[REQUIRED WORK]
For the listing below, print exactly the lines from the line with "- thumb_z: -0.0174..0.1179" to the line with "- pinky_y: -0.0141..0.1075", both included, and nothing beyond them.

------

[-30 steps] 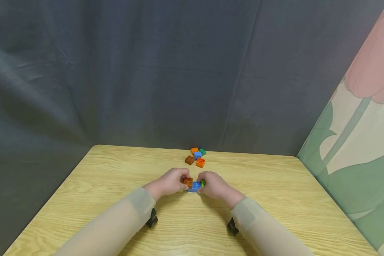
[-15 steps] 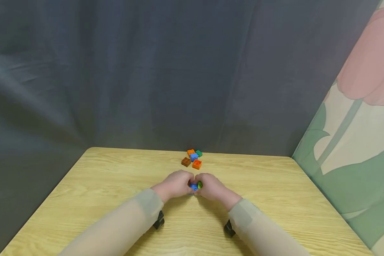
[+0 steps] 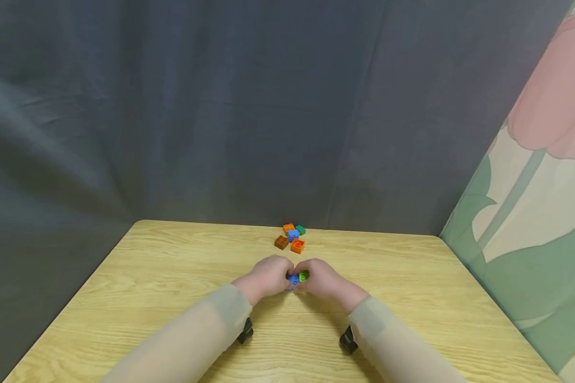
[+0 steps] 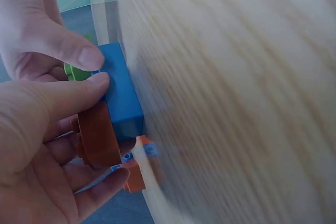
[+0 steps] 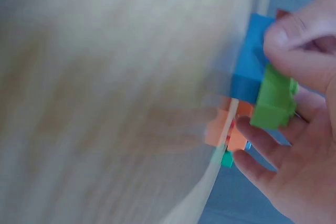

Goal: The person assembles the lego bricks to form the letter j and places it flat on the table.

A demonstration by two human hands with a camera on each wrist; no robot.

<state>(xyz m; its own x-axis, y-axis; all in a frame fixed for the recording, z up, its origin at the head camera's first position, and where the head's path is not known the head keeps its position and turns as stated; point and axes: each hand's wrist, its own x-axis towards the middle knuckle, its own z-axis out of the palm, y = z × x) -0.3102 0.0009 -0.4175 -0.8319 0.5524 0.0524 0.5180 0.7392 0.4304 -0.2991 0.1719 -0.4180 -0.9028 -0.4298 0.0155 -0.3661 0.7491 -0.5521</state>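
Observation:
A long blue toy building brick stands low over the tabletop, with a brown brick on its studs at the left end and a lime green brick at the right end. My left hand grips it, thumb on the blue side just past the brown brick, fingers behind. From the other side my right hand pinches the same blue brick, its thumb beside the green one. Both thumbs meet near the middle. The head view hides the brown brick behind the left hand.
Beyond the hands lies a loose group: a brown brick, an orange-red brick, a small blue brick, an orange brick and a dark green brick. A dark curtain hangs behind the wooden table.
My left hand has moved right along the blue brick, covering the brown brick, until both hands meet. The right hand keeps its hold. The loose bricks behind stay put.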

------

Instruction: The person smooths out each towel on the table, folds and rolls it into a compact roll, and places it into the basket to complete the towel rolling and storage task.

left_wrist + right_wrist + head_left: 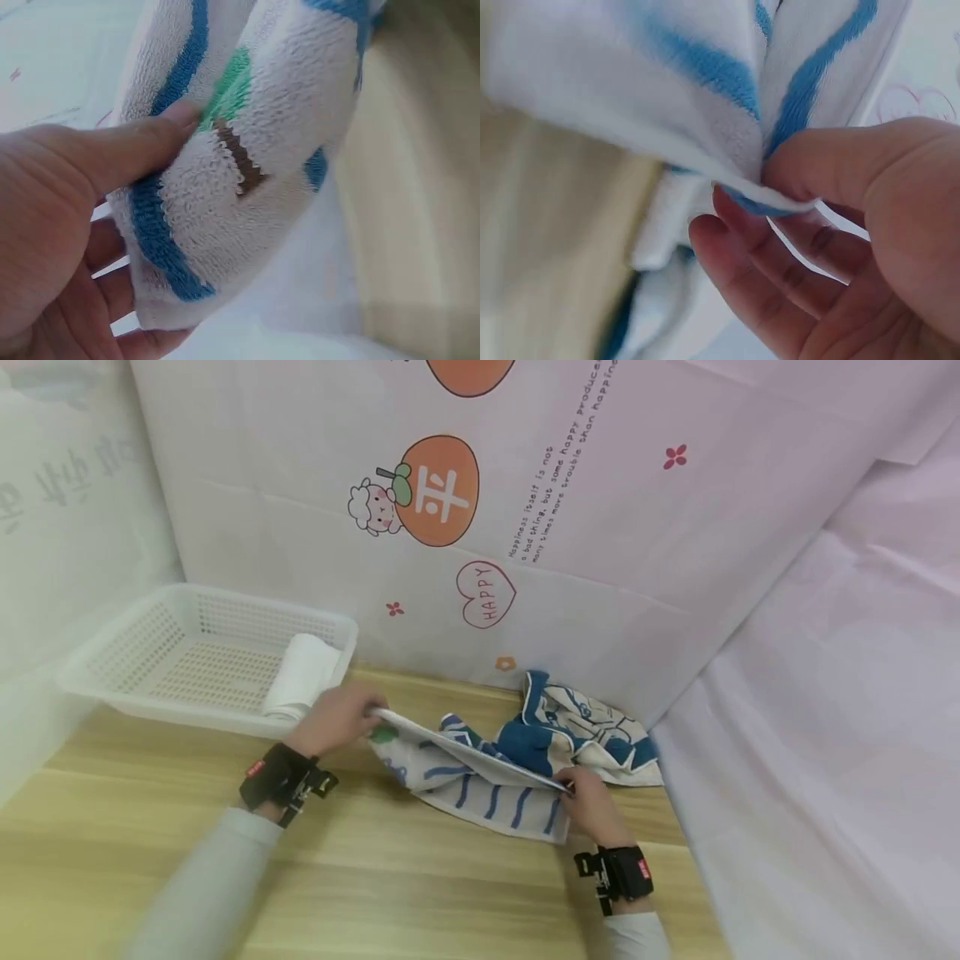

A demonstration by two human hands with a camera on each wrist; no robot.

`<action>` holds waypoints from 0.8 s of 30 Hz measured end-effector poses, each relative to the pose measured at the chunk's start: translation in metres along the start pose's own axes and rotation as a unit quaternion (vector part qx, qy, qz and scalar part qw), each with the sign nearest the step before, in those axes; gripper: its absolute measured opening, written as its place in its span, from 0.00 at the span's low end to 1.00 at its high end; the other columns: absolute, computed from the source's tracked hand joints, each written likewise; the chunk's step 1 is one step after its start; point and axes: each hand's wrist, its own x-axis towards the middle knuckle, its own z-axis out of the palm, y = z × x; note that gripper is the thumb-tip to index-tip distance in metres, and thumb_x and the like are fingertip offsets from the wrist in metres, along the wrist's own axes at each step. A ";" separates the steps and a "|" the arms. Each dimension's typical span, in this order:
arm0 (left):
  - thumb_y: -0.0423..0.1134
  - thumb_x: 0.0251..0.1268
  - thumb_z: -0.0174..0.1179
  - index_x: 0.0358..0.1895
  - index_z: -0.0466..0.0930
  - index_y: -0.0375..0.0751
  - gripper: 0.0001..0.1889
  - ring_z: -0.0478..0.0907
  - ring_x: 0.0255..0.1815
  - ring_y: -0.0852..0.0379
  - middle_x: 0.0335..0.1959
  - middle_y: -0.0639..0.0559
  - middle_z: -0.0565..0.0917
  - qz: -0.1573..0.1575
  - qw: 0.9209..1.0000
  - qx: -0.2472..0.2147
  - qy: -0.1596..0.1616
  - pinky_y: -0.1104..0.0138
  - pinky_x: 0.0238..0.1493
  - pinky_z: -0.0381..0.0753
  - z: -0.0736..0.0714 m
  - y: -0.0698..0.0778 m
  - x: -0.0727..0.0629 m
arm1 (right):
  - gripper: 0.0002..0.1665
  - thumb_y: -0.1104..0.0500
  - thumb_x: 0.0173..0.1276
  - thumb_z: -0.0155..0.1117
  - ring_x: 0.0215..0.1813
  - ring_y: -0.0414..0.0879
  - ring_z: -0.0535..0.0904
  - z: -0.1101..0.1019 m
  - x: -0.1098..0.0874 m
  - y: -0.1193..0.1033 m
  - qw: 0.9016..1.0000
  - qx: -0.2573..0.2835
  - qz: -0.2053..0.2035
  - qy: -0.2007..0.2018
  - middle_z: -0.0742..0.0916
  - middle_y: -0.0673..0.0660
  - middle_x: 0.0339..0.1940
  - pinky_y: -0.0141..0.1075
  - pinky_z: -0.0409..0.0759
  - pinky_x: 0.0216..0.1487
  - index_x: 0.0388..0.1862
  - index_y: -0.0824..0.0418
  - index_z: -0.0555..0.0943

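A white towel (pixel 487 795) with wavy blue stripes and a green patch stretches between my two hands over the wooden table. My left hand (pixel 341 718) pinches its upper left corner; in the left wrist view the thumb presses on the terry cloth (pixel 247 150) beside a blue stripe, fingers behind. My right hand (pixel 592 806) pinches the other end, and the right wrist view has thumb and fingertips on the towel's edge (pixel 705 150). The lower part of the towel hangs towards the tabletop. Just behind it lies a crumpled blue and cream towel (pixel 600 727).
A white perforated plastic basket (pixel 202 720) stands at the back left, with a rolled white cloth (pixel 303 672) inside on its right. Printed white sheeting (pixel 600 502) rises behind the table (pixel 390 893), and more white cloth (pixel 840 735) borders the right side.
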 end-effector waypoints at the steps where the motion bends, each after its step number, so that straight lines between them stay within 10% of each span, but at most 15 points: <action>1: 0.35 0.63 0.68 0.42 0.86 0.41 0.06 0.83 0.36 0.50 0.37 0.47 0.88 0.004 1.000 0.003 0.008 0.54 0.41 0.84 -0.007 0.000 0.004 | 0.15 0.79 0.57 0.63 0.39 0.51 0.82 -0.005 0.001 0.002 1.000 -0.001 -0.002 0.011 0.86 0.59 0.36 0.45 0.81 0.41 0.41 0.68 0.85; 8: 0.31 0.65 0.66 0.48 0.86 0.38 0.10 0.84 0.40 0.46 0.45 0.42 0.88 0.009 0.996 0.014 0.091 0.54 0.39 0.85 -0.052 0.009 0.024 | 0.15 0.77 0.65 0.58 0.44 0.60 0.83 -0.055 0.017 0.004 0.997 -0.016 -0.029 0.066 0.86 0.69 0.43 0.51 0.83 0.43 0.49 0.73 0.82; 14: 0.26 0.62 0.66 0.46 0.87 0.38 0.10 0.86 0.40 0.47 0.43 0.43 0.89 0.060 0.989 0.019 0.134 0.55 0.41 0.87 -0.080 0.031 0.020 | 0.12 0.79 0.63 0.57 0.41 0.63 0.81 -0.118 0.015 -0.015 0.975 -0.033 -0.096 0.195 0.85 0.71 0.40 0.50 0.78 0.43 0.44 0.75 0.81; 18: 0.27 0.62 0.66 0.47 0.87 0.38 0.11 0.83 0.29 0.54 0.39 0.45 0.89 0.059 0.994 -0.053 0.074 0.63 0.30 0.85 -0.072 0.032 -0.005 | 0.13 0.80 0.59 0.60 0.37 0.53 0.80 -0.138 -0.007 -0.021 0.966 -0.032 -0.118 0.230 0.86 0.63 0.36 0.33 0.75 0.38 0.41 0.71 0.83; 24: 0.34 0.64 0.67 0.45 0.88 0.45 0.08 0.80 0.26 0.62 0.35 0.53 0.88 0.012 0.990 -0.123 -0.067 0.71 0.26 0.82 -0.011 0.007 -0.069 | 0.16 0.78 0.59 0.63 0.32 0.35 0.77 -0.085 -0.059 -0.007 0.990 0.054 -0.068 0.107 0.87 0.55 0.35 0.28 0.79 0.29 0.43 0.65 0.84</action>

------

[EXERCISE RESPONSE]
  - thumb_z: -0.0174..0.1179
  - index_x: 0.0358..0.1895
  - index_z: -0.0466..0.0930
  - index_y: -0.0375..0.0751
  - gripper: 0.0001..0.1889
  - ring_z: -0.0478..0.0907
  - ring_x: 0.0255..0.1815
  - ring_y: -0.0852..0.0379
  - middle_x: 0.0335..0.1959
  - middle_y: -0.0639..0.0559
  - middle_z: -0.0565..0.0917
  - qz: -0.1573..0.1575
  - qw: 0.9209..1.0000
  - qx: -0.2472..0.2147
  - qy: -0.1596..0.1616
  - pinky_y: -0.1104..0.0138
  - pinky_x: 0.0238..0.1493
  - pinky_z: -0.0381..0.0753
  - z: -0.0736..0.0714 m
  - y: -0.0698..0.0778 m
  - x: -0.0727..0.0629 m
arm1 (right):
  - gripper: 0.0002..0.1665
  - thumb_y: -0.1104..0.0500
  - thumb_x: 0.0173..0.1276
  - thumb_z: -0.0155..0.1117
  - ring_x: 0.0215..0.1813
  - ring_y: -0.0414..0.0879
  - ring_z: -0.0535..0.0904
  - z: -0.1101..0.1019 m
  - x: -0.1098..0.0874 m
  - y: -0.1193..0.1033 m
  - qw: 0.9016..1.0000
  - qx: -0.2573..0.2835
  - qz: -0.2053..0.2035
  - qy: -0.2007..0.2018
  - middle_z: -0.0742..0.0916
  - middle_y: -0.0673..0.0660
  - middle_x: 0.0339..0.1940
  - pinky_y: -0.0141..0.1075

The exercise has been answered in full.